Setelah Indonesia merdeka pada tahun 1945, hirup pikuk di negeri ini mulai memudar dan meninggalkan banyak sekali monopoli kekuasaan sampai monopoli keagamaan yang di bawa dari barat itu sendiri. Perjuangan dalam mengusir sekutu dari Indonesia itu dilandasi dengan sebuah nilai kemanusiaan dan keimanan antar sesama agama ataupun lintas agama, bersatu dalam merebut kekuasaan Indonesia kembali. Namun jika penulis menilik dari zaman sekarang, sebenarnya kita masih belum terlepas dari sebuah jajahan juga bukan kepada sifatnya jasadiyah tapi sifatnya yang rohaniah, yang kemudian banyak sekali aspek-aspek pemikiran bahkan sampai kepada sistem peremintahan yang diatur dalam tatanan politik, dikonsep sedemikian rupa hanya untuk memenjarakan agama yang tidak famous bahkan kepercayaan pun seolah-olah hilang tanpa jejak karena keterbelakangan kepercayaan yang dianutnya bisa saja dinilai sangat kuno dan tidak cocok untuk diimplementasikan dalam tatanan pemerintahan.
Hal ini membuat, legitimasi seperti jarum tumpul ke atas namun runcing ke bawah, bagaimana tidak? Orang yang menentang pemerintahan bisa saja disebut kaum Bughat apalagi keberadaan agama yang tidak diakui adanya, sungguh sangat miris rasanya jika iman, pengikut dan nilai kebaikan dari sebuah agama atau dari konsep kepercayaan seperti dilirik saja bahkan sampai diwajibkan untuk punya identitas yakni KTP, yang di mana di dalamnya terdapat kolom agama, mirisnya jga agama selain 6 yang diakui di Indonesia ternyata perlu juga membuat KTP yang bukan agama aslinya mereka anut didalamnya, terlebih dalam sistem adminitrasi, ataupun keleluasaan dalam menjalankan agama, untuk itu ada 2 hal yang perlu dilakukan oleh pemerintah untuk mengurai monopoli rohaniyah pada sebuah sistem keagamaan yang ada di Indonesia, di antaranya : 1. Menghilangkan kolom agama yang ada di kolom KTP dan 2. Memberikan kelonggaran kepada agama lain untuk mencantumkan agamanya di kolom KTP.
Perwajahan dari agama itu sendiri tak hanya mentok pada pembahasan monopoli rohaniyah tapi kasus tertinggi ialah kembali lagi kepada adanya sebuah ambisi namun memakai nama agama, katanya dengan beragama bisa memperekatkan jalinan sosial walaupun tidak saling mengenal namun saling mengakui bahwa saudara seiman?
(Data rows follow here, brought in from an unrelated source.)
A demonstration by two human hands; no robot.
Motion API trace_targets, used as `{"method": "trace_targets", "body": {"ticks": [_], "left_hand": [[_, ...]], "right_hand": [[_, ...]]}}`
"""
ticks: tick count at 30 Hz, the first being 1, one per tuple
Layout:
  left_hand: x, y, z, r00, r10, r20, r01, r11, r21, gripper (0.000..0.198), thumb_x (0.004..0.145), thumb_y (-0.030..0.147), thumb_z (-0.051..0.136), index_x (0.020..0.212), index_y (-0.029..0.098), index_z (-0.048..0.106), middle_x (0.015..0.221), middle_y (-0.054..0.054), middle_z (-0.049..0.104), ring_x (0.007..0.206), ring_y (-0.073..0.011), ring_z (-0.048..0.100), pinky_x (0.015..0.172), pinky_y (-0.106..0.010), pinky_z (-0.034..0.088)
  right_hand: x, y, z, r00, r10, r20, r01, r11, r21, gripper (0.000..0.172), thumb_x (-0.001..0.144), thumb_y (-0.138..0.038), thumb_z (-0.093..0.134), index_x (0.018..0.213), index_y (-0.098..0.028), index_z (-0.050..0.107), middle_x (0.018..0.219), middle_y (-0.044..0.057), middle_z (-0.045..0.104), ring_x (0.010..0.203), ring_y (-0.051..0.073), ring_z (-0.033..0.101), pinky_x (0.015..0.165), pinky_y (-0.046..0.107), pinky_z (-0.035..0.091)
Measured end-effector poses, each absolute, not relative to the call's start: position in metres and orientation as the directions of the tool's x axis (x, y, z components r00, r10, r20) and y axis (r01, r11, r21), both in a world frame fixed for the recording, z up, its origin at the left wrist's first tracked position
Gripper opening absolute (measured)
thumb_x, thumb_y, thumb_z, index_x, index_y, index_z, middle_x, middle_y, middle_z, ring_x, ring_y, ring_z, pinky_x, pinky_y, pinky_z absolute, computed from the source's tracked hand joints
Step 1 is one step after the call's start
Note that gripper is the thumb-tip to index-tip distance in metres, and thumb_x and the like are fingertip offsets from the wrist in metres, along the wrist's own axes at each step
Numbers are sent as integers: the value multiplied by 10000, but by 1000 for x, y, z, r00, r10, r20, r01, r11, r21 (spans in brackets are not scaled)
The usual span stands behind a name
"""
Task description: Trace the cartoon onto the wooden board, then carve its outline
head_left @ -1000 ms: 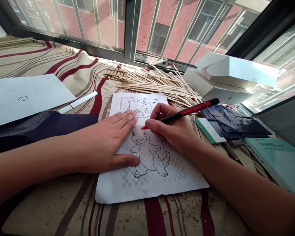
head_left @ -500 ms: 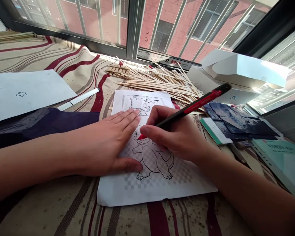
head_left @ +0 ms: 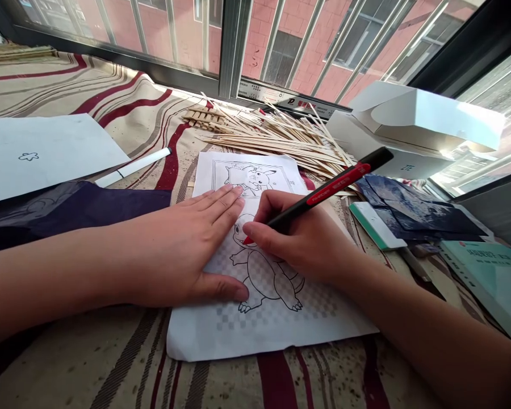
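Note:
A white sheet of paper [head_left: 272, 338] with printed cartoon outlines lies on the striped cloth in front of me. My left hand [head_left: 187, 253] rests flat on its left side, fingers stretched out and thumb apart. In my right hand [head_left: 298, 236] is a black and red pen [head_left: 336, 187], gripped between thumb and fingers. Its red tip is at the mouth of the lower figure [head_left: 264, 272], a standing creature with a round belly. Above it, partly behind my fingers, shows a second framed drawing [head_left: 253, 175].
Thin wooden strips [head_left: 276, 136] lie piled by the window. A white box [head_left: 426, 122] stands at the back right, near dark blue packets [head_left: 417, 207] and a green book [head_left: 485, 272]. Leftward are another paper sheet [head_left: 46, 150], a white marker [head_left: 136, 166] and dark blue plastic [head_left: 80, 210].
The pen has tilted and turned slightly in my right hand, and its tip has moved a little right and down. My left hand stays flat on the sheet. The view has shifted slightly.

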State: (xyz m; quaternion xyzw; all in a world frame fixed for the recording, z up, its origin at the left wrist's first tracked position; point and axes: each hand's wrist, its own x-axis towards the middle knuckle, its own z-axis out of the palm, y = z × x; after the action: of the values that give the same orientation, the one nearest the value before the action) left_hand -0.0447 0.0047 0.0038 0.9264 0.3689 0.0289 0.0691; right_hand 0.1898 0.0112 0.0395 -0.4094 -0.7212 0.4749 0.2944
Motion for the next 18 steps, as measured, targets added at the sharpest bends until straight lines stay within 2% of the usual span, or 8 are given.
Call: {"method": "trace_targets", "body": {"ticks": [5,9,13,18], "left_hand": [[-47,4,3,728,684,41,673,-725,145,1240,912,978,205,1758,73,166,1840,-200,64,1726,-327,151,1391,-412,125],[-44,2,2,713,699,55,685,-711,159,1234,916,977,184,1755,72,189,1841,-186,80,1727,-317,152,1393,-413,128],[-40,0,-1,689,720,86,704,-693,158,1147,969,919,153,1748,81,239,1842,-171,119,1721,-314,182,1395,-412,121],[-39,-1,-3,689,719,89,706,-694,139,1136,971,911,160,1752,90,226,1844,-177,135,1711,-336,216,1394,-426,137]], "right_hand": [[192,12,42,-499,866,36,336,232,-913,272,805,-181,796,701,-210,546,565,-97,519,517,67,414,502,230,384],[194,12,42,-517,856,34,347,245,-905,270,803,-176,791,702,-205,542,598,-80,558,549,69,432,500,227,362],[194,11,40,-521,853,35,361,257,-896,260,835,-204,761,708,-207,535,632,-58,590,586,81,476,507,230,359],[194,13,40,-533,846,36,358,263,-896,249,833,-207,756,713,-208,537,645,-57,598,575,75,457,496,234,338]]}}
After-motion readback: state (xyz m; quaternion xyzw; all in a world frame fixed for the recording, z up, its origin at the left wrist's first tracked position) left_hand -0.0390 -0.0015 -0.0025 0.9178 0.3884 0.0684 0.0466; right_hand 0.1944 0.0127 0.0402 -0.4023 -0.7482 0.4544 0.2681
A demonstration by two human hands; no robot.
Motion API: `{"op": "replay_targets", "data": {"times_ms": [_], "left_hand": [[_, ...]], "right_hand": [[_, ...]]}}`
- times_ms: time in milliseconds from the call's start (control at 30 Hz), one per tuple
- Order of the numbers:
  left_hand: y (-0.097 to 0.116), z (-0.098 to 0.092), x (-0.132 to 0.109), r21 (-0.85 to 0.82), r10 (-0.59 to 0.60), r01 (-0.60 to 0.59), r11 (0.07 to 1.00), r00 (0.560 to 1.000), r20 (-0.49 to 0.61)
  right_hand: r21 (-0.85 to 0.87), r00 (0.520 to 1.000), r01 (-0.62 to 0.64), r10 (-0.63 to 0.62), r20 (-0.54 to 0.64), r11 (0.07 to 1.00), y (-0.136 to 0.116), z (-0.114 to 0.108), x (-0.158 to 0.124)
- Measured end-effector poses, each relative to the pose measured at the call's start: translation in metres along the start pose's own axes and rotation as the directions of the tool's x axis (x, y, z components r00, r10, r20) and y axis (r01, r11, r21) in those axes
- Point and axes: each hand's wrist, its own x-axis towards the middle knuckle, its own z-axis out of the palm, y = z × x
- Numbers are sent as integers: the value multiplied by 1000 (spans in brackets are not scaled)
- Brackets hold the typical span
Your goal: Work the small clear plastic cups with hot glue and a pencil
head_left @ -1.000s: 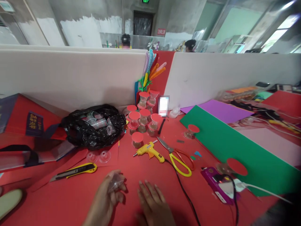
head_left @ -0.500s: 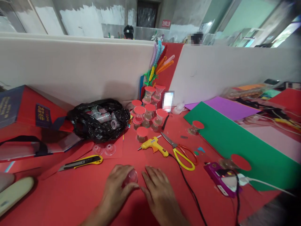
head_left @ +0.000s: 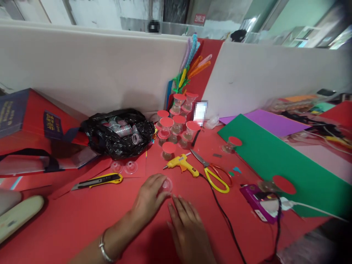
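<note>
My left hand (head_left: 150, 194) has its thumb and fingers curved round a small clear plastic cup (head_left: 166, 184) on the red tabletop (head_left: 104, 209). Part of the cup is hidden behind the fingers. My right hand (head_left: 188, 225) lies just to the right and nearer me, fingers stretched out, holding nothing. Beyond the hands are a yellow glue gun (head_left: 181, 165) and scissors (head_left: 211, 172) with yellow and red handles. To the left lies a yellow and black utility knife (head_left: 97, 180), with two clear plastic cups (head_left: 130, 167) behind it.
A black plastic bag (head_left: 118, 134) of clear cups stands at the back left. Several cup pairs with red discs (head_left: 178, 120) cluster at the back. A purple power strip (head_left: 258, 205) and green sheet (head_left: 269, 168) lie right. The glue gun's black cord (head_left: 225, 216) runs forward.
My left hand has moved forward and to the right with the plastic cup. My right hand sits slightly lower in view. The camera view has shifted a little.
</note>
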Motion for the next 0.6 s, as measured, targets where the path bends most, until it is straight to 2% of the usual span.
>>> {"op": "replay_targets", "data": {"times_ms": [133,267,467,600], "left_hand": [[-5,9,9,103,63,-68,992,996,56],[-5,9,8,87,13,-20,996,996,87],[-3,3,8,2,-29,29,1000,997,73],[-4,4,7,-58,-56,59,997,997,50]], "right_hand": [[-4,999,17,-17,-40,1000,0,-3,-3],[56,998,18,-15,-57,998,3,-7,1],[261,986,-100,131,-103,960,17,-21,28],[281,983,-69,113,-142,957,17,-24,52]]}}
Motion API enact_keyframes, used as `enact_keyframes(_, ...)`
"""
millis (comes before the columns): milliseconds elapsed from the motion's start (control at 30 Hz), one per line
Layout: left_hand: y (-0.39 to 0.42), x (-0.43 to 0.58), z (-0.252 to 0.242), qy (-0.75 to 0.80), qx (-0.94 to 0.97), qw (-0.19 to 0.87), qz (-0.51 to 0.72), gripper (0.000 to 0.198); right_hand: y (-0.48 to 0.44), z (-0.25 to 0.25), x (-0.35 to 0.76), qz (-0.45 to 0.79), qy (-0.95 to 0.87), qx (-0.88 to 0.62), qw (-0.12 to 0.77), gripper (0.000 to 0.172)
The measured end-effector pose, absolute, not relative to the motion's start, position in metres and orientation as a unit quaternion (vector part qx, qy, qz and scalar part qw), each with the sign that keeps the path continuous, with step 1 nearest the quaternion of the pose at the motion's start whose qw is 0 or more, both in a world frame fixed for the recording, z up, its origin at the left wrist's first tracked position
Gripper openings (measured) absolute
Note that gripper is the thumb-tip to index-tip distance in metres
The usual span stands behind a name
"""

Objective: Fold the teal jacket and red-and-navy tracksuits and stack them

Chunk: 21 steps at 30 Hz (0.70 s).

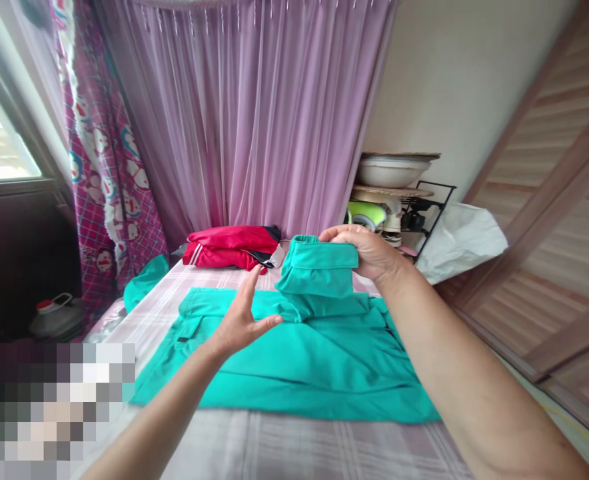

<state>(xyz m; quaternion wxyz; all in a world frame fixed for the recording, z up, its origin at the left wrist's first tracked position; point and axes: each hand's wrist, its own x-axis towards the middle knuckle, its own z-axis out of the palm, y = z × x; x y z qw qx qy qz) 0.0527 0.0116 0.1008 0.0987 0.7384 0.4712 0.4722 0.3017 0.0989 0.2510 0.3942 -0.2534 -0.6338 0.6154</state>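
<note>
A teal jacket (pixel 294 373) lies spread on the bed, creased along its lower part, with a small flap and dark patch near its left edge. My right hand (pixel 367 252) pinches the end of a sleeve (pixel 322 267) by its cuff and lifts it above the jacket body; the cuff's round opening faces up. Over the jacket's left half, my left hand (pixel 247 317) hovers with thumb and fingers apart, holding nothing. A gap separates it from the raised sleeve.
A folded red garment (pixel 229 245) with white stripes lies at the bed's (pixel 274 443) far edge, before a purple curtain (pixel 254 120). Another teal cloth (pixel 144 283) sits at the left edge. Right of the bed stand a loaded rack (pixel 437 207), a white bag (pixel 462 243) and a wooden wardrobe (pixel 549 220).
</note>
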Motion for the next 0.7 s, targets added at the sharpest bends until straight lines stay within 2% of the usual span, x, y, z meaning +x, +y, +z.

Apakah begitu adanya? Jika mengutip dari perjalanan Syamsul Arif Galib sebagai salah satu dosen di Universitas Islam Negeri Alauddin Makassar pada saat mengunjungi Los Angeles pada akhir tahun 2010, pada intinya seseorang yang hanya seiman bisa menjadi rekat karena adanya kesamaan agama.
Perintah berbuat baik, penulis merasa itu sudah ajuran dalam beragama bagaimana kita menjunjung nilai-nilai kebaikan yang sifatnya luas bahkan dalam agama manapun. Namun kembali lagi sistem politiklah yang membuat kita terpecah belah, seperti pada zaman khulafurrasyidin yang keempat Ali bin Abi Thalib, bahwa adanya sistem politik sehingga mempengaruhi tatanan pemerintahan dan dengan begitu muncullah berbagai aliran mulai dari khawarij, murjiah sampai syiah dan disitulah awal mula perkembangan teologi dalam islam. Nah, itu salah satu kisah bagaimana sistem politik dapat memecah belah sebuah kesatuan, walaupun kita sebagai Ummatan Washatan atau umat yang satu.